• _TASK_:
All of the lines below should be output exactly as shown.

Top of DATA SHOWN

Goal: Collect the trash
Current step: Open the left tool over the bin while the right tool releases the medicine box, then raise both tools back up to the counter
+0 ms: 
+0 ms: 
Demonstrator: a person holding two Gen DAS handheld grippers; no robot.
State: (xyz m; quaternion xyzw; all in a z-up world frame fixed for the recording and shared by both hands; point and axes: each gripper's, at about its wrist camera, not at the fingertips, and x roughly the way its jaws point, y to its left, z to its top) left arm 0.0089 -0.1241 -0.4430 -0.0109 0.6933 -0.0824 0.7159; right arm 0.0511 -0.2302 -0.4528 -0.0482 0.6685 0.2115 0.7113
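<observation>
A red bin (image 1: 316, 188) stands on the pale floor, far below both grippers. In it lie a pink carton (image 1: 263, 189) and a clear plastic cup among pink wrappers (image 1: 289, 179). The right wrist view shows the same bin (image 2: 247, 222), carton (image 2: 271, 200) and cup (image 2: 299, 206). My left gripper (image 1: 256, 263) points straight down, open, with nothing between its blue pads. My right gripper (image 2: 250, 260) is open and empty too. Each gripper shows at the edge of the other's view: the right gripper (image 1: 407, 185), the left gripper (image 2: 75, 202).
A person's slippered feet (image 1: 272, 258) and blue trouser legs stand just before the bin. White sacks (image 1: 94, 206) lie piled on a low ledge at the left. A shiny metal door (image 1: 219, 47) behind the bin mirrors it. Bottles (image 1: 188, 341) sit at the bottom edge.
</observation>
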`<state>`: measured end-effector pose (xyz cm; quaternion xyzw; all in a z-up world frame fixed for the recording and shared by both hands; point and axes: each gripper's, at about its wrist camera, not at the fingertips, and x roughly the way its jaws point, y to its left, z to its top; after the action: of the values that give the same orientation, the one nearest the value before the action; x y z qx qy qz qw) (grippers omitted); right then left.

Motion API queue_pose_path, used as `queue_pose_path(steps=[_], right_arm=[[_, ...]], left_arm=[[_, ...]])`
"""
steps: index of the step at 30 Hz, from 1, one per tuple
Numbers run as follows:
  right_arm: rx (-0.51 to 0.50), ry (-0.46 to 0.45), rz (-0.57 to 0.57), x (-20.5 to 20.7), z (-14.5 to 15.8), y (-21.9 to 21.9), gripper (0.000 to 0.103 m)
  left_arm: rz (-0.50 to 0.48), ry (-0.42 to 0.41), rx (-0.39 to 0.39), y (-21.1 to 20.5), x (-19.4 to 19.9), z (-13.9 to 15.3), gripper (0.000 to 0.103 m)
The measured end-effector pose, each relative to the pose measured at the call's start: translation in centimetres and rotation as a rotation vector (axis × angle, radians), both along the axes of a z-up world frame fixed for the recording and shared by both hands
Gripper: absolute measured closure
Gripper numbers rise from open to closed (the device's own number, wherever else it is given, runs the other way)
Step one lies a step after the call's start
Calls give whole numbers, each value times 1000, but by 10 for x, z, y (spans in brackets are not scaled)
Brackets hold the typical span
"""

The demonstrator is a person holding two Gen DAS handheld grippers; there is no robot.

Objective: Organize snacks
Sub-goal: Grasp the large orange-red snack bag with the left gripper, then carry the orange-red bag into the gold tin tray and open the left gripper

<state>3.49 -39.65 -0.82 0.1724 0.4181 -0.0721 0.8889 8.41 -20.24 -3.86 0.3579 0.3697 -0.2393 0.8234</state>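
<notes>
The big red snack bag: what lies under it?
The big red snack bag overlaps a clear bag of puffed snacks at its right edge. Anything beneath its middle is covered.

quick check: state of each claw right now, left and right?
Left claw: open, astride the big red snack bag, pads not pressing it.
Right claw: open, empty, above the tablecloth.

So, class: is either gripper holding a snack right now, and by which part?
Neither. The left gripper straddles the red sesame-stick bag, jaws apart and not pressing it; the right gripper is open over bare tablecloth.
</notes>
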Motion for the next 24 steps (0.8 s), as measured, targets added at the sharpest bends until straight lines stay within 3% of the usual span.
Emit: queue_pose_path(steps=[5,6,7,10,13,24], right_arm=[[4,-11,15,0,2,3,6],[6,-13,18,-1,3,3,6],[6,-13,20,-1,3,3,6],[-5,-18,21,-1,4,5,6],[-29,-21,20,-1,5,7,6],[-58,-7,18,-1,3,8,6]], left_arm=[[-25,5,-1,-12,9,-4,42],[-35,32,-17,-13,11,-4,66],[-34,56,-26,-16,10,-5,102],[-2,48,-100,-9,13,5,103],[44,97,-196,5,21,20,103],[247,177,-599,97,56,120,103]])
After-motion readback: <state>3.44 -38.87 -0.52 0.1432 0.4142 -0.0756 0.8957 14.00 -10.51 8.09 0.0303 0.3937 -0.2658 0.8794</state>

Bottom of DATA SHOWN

• _OUTPUT FOR THIS EXERCISE_:
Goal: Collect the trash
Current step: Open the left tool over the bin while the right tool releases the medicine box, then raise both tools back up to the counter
+0 ms: 
+0 ms: 
Demonstrator: a person holding two Gen DAS handheld grippers; no robot.
State: (xyz m; quaternion xyzw; all in a z-up world frame fixed for the recording and shared by both hands; point and axes: each gripper's, at about its wrist camera, not at the fingertips, and x roughly the way its jaws point, y to its left, z to its top) left arm 0.0089 -0.1241 -0.4430 -0.0109 0.6933 -0.0824 0.7159; right arm 0.0511 -0.2302 -0.4528 -0.0482 0.6685 0.2115 0.7113
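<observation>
A red bin (image 1: 316, 188) stands on the pale floor, far below both grippers. In it lie a pink carton (image 1: 263, 189) and a clear plastic cup among pink wrappers (image 1: 289, 179). The right wrist view shows the same bin (image 2: 247, 222), carton (image 2: 271, 200) and cup (image 2: 299, 206). My left gripper (image 1: 256, 263) points straight down, open, with nothing between its blue pads. My right gripper (image 2: 250, 260) is open and empty too. Each gripper shows at the edge of the other's view: the right gripper (image 1: 407, 185), the left gripper (image 2: 75, 202).
A person's slippered feet (image 1: 272, 258) and blue trouser legs stand just before the bin. White sacks (image 1: 94, 206) lie piled on a low ledge at the left. A shiny metal door (image 1: 219, 47) behind the bin mirrors it. Bottles (image 1: 188, 341) sit at the bottom edge.
</observation>
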`<state>`: measured end-effector pose (xyz cm; quaternion xyzw; all in a z-up world frame fixed for the recording and shared by both hands; point and axes: each gripper's, at about its wrist camera, not at the fingertips, and x roughly the way its jaws point, y to its left, z to its top; after the action: of the values that give the same orientation, the one nearest the value before the action; x y z qx qy qz qw) (grippers omitted); right then left.

Motion API queue_pose_path, used as `queue_pose_path(steps=[_], right_arm=[[_, ...]], left_arm=[[_, ...]])`
"""
steps: index of the step at 30 Hz, from 1, one per tuple
Numbers run as follows:
  right_arm: rx (-0.51 to 0.50), ry (-0.46 to 0.45), rz (-0.57 to 0.57), x (-20.5 to 20.7), z (-14.5 to 15.8), y (-21.9 to 21.9), gripper (0.000 to 0.103 m)
  left_arm: rz (-0.50 to 0.48), ry (-0.42 to 0.41), rx (-0.39 to 0.39), y (-21.1 to 20.5), x (-19.4 to 19.9), z (-13.9 to 15.3), gripper (0.000 to 0.103 m)
The measured end-effector pose, each relative to the pose measured at the call's start: translation in centimetres and rotation as a rotation vector (axis × angle, radians), both along the axes of a z-up world frame fixed for the recording and shared by both hands
Gripper: absolute measured closure
Gripper numbers rise from open to closed (the device's own number, wherever else it is given, runs the other way)
Step one lies a step after the call's start
Calls give whole numbers, each value times 1000, but by 10 for x, z, y (spans in brackets are not scaled)
Brackets hold the typical span
"""

The demonstrator is a person holding two Gen DAS handheld grippers; there is no robot.

Objective: Organize snacks
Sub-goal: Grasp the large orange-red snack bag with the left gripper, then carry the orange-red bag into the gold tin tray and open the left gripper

<state>3.49 -39.65 -0.82 0.1724 0.4181 -0.0721 0.8889 8.41 -20.24 -3.86 0.3579 0.3697 -0.2393 0.8234</state>
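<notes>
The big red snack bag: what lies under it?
The big red snack bag overlaps a clear bag of puffed snacks at its right edge. Anything beneath its middle is covered.

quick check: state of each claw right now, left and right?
Left claw: open, astride the big red snack bag, pads not pressing it.
Right claw: open, empty, above the tablecloth.

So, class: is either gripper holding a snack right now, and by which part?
Neither. The left gripper straddles the red sesame-stick bag, jaws apart and not pressing it; the right gripper is open over bare tablecloth.
</notes>
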Motion for the next 24 steps (0.8 s), as measured, targets added at the sharpest bends until straight lines stay within 3% of the usual span.
Emit: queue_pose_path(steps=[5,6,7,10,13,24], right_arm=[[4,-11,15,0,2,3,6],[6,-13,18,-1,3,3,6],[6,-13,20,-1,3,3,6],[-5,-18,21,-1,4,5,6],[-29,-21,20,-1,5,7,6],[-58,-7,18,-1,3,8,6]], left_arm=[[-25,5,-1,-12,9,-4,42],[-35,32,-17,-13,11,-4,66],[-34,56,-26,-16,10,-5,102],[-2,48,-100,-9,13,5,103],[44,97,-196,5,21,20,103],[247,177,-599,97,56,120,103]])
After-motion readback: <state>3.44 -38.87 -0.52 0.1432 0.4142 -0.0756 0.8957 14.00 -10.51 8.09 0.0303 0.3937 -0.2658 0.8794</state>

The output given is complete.